A severe bout of depression can upend your life, causing impairment of functioning. This means every facet of your life is impacted, such as being unable to work or take care of yourself.
The severity of the depression is what dictates the recommended course of treatment. If you want to learn more about how to treat severe clinical depression, read on.
What are the Signs of Severe Clinical Depression?
The signs and symptoms of severe depression are the same as those of major depressive disorder. What makes the condition “severe” is the level of impairment in functioning the patient is experiencing.
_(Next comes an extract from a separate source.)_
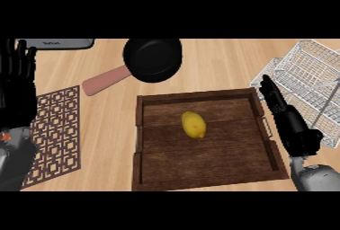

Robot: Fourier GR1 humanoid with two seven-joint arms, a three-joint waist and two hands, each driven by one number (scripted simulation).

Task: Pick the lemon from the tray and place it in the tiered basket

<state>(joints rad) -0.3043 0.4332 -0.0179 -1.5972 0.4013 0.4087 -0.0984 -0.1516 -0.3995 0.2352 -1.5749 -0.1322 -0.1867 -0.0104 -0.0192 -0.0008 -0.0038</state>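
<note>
Lemon (193, 124) lies left of right hand (285, 119), in tray (199, 96); hand stretched straight, empty. Likely light, firm, roll-prone: grasp across narrow middle. Tiered basket (305, 72) just right of hand.

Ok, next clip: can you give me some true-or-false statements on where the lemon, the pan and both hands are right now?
1. The lemon lies in the wooden tray. True.
2. The right hand is curled round the lemon. False: it is open by the tray's right rim, apart from the lemon.
3. The wire basket stands to the right of the tray. True.
4. The frying pan sits inside the tray. False: it lies on the counter beyond the tray's far side.
5. The left hand holds the pan's handle. False: it is open at the view's left edge, fingers up, holding nothing.
</note>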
Symptoms of depression include:
- Feeling sad and hopeless. Negative emotions like hopelessness, despair, worthlessness, guilt, helplessness, and self-loathing may persist. These emotions increase the risk of suicide in severely depressed people.
- Changes in appetite and weight. When depressed, some may find themselves eating more as a coping mechanism, leading to weight gain. Others may be so sad and depressed that they lose their appetite, which may result in weight loss.
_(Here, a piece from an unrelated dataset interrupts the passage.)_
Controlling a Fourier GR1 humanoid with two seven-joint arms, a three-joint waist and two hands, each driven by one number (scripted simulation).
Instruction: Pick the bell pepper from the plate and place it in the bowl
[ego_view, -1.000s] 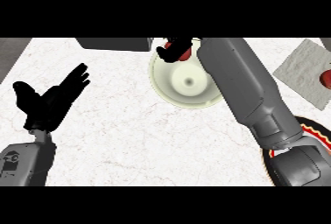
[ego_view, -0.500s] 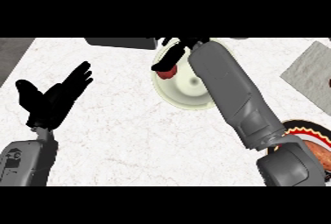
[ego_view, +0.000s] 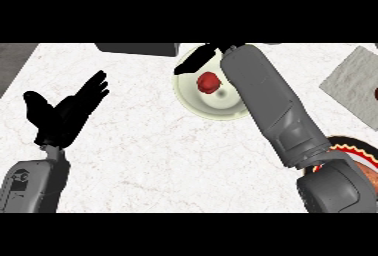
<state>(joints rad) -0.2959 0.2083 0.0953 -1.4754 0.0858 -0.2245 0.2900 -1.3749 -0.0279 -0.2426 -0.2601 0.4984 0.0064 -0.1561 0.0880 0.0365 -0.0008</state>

- Loss of interest in life. One of the signs of severe clinical depression is the gradual loss of interest in things the person once enjoyed. They may withdraw from hobbies or social events, and become secluded.
- Sleep problems. Depression may cause excessive sleeping (hypersomnia) or insomnia.
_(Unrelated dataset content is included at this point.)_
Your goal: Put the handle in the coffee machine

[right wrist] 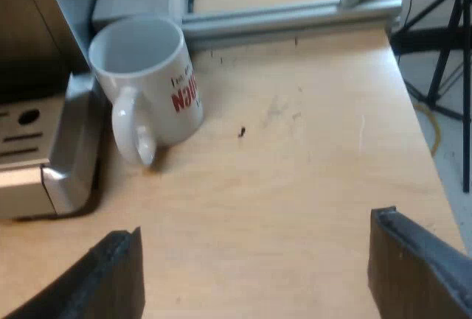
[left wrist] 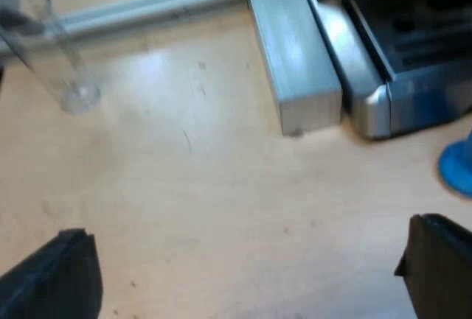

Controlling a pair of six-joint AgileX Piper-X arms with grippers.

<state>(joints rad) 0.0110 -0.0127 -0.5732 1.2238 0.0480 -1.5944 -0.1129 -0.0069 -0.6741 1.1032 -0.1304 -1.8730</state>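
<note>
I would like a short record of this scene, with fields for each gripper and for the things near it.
left gripper: open, holding nothing, above the table
near it: measuring glass standing on the table; blue tamper by the espresso machine
right gripper: open, holding nothing
near it: white mug, upright, red lettering, beside the machine's base

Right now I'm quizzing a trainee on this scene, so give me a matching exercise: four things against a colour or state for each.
Things:
1. mug
2. tamper
3. measuring glass
4. left gripper

Colours or states:
A. clear
B. open, nothing between its fingers
C. white with red lettering
D. blue

Pairs: 1-C, 2-D, 3-A, 4-B
</note>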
- Intense fatigue. Low mood often causes a deep sense of fatigue. This impacts functioning at both home and work, as the person does not have their usual level of energy.
- Irritability. Some who struggle with clinical depression may find themselves feeling more irritable than normal. This is especially common in men or teens that battle depression.
- Cognitive impairment. Someone with depression may notice they have more trouble with focus and concentration. This can make it hard to pay attention and make decisions. They may also find their thought processing seems slower than normal.
- Suicidal Ideation or Suicide Attempts. It has been found that a majority of those who died by suicide had an underlying mental health disorder. Most frequent are depression, bipolar disorder, or even substance use disorder.
Is it Clinical Depression or Bipolar Depression?
While both depression and bipolar disorder are mood disorders, there are distinct differences between them. Your doctor will assess your symptoms to determine which form of depression you have.
The main difference between these two mental health disorders is that bipolar disorder will also involve manic episodes. If you have a history of severe mood swings between the depression and mania, you likely have bipolar.
Depression with Comorbid Substance Use Disorder
It is common for someone with major depression to self-medicate, or numb the symptoms, with alcohol or drugs. Substance abuse rates are high among people with severe depression, especially alcohol use disorder.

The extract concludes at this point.